§ **INSTRUCTIONS TO FOLLOW**
Starting with the first line below, extract each line through the one that contains "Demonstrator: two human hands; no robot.", inclusive, excluding pictures.

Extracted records
☆ ☆ ☆ ☆ ☆

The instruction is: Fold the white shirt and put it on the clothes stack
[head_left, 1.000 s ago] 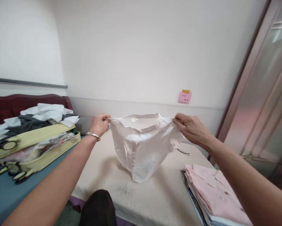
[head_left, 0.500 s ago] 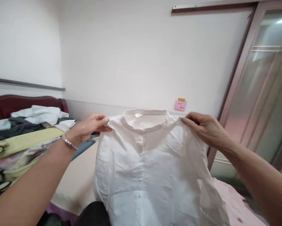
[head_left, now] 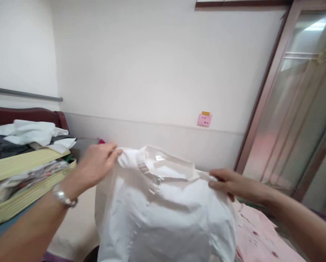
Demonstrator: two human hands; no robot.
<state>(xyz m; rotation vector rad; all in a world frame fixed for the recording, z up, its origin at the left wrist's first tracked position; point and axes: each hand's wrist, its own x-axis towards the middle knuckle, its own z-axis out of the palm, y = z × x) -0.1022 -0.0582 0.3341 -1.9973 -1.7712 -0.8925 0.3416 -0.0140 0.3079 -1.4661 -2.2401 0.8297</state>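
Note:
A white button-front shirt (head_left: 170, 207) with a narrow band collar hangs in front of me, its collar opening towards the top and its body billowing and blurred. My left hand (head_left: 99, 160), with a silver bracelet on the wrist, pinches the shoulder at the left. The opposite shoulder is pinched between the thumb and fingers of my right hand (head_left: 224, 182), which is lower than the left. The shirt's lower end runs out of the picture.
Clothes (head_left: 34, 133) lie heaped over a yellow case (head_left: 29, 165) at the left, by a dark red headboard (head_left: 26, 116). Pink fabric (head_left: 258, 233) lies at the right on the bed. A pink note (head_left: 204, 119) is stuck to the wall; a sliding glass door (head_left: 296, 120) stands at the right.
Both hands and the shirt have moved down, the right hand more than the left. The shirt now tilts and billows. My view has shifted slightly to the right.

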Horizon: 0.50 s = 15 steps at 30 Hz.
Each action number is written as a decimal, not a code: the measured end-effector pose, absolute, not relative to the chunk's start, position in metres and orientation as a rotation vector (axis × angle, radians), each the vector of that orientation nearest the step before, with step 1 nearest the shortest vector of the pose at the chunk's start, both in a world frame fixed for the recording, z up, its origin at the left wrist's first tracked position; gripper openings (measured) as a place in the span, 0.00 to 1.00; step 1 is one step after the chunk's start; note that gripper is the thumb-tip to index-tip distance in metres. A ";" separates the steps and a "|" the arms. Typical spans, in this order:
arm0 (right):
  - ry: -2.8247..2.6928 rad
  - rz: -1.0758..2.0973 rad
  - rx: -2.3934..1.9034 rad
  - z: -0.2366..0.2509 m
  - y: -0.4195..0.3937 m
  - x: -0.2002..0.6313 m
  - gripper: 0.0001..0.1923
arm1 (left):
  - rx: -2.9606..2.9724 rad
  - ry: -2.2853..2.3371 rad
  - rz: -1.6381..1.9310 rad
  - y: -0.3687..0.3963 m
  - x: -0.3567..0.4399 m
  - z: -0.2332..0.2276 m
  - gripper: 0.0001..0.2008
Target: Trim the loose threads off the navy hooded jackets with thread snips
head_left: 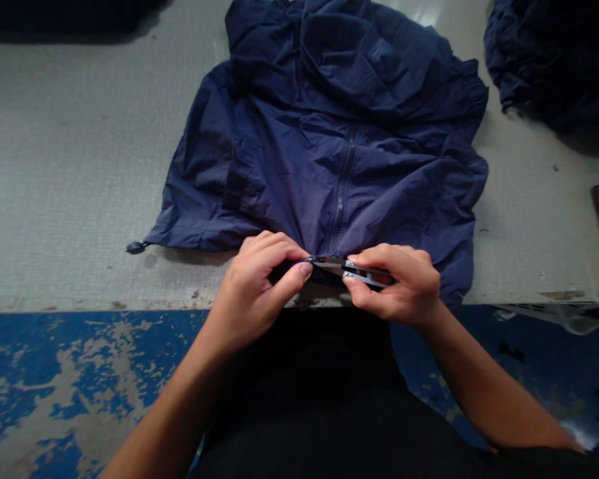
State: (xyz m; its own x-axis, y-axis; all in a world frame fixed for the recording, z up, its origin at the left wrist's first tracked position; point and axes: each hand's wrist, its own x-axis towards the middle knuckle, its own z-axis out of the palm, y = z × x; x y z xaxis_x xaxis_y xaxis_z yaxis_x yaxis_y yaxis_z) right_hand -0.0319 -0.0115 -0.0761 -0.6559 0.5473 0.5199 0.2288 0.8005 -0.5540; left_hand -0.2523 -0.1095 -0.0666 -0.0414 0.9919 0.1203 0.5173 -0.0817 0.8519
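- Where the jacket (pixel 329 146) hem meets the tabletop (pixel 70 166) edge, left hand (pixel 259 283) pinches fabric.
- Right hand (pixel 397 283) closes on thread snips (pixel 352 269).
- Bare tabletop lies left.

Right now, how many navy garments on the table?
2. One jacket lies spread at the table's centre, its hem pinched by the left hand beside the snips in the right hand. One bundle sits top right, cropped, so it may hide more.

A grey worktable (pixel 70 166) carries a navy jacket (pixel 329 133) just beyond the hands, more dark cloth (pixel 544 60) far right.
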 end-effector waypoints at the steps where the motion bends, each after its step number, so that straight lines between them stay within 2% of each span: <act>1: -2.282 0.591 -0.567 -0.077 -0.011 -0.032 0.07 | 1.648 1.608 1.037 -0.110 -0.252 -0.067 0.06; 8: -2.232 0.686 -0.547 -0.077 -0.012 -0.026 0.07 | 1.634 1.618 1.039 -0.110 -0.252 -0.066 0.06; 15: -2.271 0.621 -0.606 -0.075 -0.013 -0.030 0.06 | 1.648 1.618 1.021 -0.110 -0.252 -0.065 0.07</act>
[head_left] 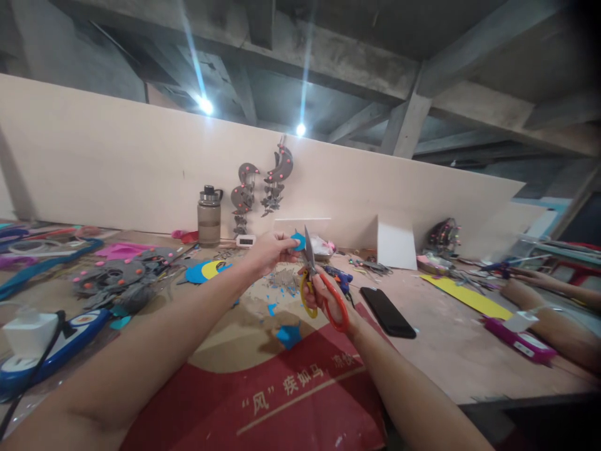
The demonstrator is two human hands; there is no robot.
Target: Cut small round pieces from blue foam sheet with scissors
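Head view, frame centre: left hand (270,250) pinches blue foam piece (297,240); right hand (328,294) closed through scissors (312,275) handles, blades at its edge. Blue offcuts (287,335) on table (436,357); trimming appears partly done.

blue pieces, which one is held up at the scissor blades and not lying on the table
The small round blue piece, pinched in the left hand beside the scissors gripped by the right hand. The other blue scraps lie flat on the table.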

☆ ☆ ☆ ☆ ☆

§ **ANSWER BOX**
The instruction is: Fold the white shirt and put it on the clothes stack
[head_left, 1.000 s ago] 
[head_left, 0.500 s ago] 
[head_left, now] 
Demonstrator: two human hands; no robot.

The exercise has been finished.